Reaching up, I run my hand around the back of his neck, saying, “Not in my dreams,” before pulling him down to kiss me. His lips move gently with mine, eventually taking his tongue to open me up, tasting me deeply. I savor the ice of his mouth, gliding my tongue along his.

He takes my hips and eases me around to slide over his lap, my legs straddled around him. His cock is instantly hard, and the need for closeness takes over, so I lift up, and with my hand on his massive erection, guide him inside of me. His eyes close as I slowly descend down around him and hold myself still. Neither of us moves as we cling to each other—hugging—flesh against flesh.

“Tell me what you want,” he breathes against my breasts as he starts planting soft kisses down the swell and over my nipple, tightening it to a stiff peak.

“This.”

“Tell me,” he urges.

“Just this. I just need to feel you inside of me right now,” I respond, giving him my honest words, because I desperately need to be as close to him as possible right now.

“I am inside of you,” he says, loosening his arms and slipping his hand between our bodies, resting it on my stomach. “This is me inside of you.”

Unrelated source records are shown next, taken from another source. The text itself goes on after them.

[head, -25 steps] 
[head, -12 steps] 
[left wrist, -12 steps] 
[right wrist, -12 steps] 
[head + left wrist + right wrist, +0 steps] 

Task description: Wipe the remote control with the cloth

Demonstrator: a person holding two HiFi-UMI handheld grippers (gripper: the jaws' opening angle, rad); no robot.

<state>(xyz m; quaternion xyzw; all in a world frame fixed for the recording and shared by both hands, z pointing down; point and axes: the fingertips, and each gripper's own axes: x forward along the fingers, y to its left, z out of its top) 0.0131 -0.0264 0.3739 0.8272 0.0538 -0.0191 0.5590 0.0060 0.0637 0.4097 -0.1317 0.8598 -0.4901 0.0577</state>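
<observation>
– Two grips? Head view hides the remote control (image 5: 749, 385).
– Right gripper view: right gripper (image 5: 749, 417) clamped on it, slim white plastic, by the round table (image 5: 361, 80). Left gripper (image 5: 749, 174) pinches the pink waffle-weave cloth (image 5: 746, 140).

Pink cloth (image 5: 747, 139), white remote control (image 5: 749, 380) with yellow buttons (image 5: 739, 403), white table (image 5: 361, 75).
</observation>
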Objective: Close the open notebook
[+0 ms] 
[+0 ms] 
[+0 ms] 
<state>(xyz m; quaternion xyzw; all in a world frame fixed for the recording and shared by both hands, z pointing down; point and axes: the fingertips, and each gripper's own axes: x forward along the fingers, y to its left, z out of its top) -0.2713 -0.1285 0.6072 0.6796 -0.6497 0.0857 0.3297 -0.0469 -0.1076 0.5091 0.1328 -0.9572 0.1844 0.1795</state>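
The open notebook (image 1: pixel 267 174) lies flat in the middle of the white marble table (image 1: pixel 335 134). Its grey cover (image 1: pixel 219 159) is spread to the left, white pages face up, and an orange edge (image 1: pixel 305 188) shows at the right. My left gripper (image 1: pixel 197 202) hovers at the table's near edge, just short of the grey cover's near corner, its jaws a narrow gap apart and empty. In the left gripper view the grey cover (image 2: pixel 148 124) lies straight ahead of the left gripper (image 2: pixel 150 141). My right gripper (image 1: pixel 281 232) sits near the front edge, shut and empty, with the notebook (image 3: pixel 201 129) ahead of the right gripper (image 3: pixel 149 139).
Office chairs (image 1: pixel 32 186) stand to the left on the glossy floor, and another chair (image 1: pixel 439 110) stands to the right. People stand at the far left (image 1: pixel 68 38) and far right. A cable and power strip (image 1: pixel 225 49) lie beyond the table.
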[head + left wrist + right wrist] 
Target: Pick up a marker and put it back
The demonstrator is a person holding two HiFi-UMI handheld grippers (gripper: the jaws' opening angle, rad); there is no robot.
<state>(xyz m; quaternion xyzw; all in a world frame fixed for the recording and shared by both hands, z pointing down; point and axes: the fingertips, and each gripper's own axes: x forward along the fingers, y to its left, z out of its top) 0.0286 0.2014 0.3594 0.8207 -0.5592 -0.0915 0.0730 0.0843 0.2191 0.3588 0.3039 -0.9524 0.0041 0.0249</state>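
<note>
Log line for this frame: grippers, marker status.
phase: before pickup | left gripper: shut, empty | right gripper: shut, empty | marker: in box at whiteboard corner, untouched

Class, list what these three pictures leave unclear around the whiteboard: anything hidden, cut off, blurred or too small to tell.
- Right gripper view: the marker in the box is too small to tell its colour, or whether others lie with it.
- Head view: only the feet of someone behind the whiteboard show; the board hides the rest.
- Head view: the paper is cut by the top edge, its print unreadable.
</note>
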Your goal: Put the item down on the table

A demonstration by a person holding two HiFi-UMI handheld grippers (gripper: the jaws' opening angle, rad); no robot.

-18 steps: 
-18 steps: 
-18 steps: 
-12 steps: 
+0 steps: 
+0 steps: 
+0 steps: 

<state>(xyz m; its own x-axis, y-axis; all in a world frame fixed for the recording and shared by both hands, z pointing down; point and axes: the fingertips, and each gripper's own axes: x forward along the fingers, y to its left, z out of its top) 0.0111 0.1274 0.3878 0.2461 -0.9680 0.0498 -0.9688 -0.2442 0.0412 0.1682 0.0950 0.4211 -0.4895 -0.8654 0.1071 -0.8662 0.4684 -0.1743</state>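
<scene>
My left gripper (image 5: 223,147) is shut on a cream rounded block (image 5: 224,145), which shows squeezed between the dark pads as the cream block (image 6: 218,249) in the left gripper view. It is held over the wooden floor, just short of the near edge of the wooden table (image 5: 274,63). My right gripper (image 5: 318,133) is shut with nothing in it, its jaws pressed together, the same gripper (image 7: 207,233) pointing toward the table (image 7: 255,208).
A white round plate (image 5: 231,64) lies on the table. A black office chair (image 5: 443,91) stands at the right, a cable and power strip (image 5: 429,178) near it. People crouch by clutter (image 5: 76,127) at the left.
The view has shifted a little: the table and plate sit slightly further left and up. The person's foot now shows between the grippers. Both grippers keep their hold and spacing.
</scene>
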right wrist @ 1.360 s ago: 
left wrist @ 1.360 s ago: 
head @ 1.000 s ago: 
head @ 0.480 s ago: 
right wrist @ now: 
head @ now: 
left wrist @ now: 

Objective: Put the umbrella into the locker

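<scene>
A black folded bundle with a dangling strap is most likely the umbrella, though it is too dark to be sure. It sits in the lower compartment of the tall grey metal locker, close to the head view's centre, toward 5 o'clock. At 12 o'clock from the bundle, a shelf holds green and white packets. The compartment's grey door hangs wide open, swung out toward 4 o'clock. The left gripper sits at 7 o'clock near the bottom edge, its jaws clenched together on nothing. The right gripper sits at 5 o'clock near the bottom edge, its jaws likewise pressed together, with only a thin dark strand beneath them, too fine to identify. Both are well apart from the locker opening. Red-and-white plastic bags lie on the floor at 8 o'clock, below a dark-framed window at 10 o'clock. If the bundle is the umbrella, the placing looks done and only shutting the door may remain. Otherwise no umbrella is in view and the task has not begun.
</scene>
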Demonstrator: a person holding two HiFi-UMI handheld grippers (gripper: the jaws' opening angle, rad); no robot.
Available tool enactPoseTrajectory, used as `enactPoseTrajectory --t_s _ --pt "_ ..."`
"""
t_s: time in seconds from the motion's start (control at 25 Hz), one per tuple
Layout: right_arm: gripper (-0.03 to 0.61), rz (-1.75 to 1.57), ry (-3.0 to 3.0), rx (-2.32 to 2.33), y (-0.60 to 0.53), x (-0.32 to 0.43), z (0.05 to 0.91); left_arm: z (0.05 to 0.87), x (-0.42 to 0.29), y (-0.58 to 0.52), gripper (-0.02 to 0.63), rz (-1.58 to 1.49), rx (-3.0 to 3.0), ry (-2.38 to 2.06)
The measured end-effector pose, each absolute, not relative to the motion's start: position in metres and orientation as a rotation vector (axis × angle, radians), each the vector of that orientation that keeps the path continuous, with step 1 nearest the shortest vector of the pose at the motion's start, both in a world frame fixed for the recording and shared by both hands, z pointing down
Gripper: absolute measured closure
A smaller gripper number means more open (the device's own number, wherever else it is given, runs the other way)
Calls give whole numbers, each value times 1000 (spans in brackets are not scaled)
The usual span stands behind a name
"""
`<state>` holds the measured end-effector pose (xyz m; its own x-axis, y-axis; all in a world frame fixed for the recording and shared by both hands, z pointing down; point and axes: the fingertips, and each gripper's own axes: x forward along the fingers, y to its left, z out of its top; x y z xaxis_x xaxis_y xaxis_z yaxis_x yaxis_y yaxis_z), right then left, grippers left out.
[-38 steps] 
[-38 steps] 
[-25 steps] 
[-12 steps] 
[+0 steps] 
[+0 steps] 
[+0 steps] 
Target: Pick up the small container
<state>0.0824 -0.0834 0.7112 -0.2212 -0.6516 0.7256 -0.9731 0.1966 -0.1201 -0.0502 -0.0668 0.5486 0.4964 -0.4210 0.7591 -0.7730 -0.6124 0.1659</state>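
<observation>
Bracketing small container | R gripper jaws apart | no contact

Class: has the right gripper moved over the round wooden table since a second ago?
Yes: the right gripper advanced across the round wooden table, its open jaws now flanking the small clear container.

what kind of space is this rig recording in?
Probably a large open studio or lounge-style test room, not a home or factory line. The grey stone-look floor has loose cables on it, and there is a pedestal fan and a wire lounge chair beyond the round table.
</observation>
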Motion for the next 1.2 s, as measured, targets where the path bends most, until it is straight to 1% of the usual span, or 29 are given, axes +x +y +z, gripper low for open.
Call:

My eyes well as I nod, needing to believe that it is a part of him growing inside of me and not Bennett or Pike. I want it to be him because all I want is simply him. My tears fall as I gaze into his beautiful, green eyes. Eyes filled with adoration for me and I adore him just as much. I love him. And now I’m doubting everything because all I can see are the rolling hills of Scotland, a nineteenth-century estate, and Declan with our baby in his arms.

The pain of what it would mean to destroy everything good in this man and turn him into a murderer for the sake of this sick game Pike and I schemed up shreds my heart. I tried to stay focused, I tried to shut myself off from feeling anything towards Declan, I tried to stick to the plan. But I can’t do it. This isn’t a game; this is a man’s life. A good man’s life. A man that I deeply love.

I can’t ruin him and turn him into a monster. If sparing Bennett’s life, even though I want him to suffer for what he did to my life, means that Declan’s life won’t be destroyed, I’ll do it.

Killing Bennett isn’t worth sacrificing Declan.

My tears grow, spilling over and down my face as I whisper, “I love you. All I want is you. You and me and this baby.”

His cock thickens inside of me with each word I speak, but he doesn’t urge me to move as we remain connected, locked together intimately. I know what I must do, and it won’t be easy. Pike has given up so much these past few years while I’ve been married to Bennett. But I can’t do it. I won’t do that to Declan. Truth is, I don’t have to kill Bennett to get my fairytale—my second chance—because that fairytale is right here in my arms. This is the happiness I’ve been missing all my life.

So I’ll go to Pike and tell him it’s over. Tell him I’ll play it out, divorce Bennett, and fold my cards. I’ll live the rest of my life as Nina, the girl from Kansas, if that means I won’t lose Declan. I’ll bury my past.

“I want to own every part of you,” he groans as his eyes flare in heat, his fingers pressing into my skin as he grips my ass.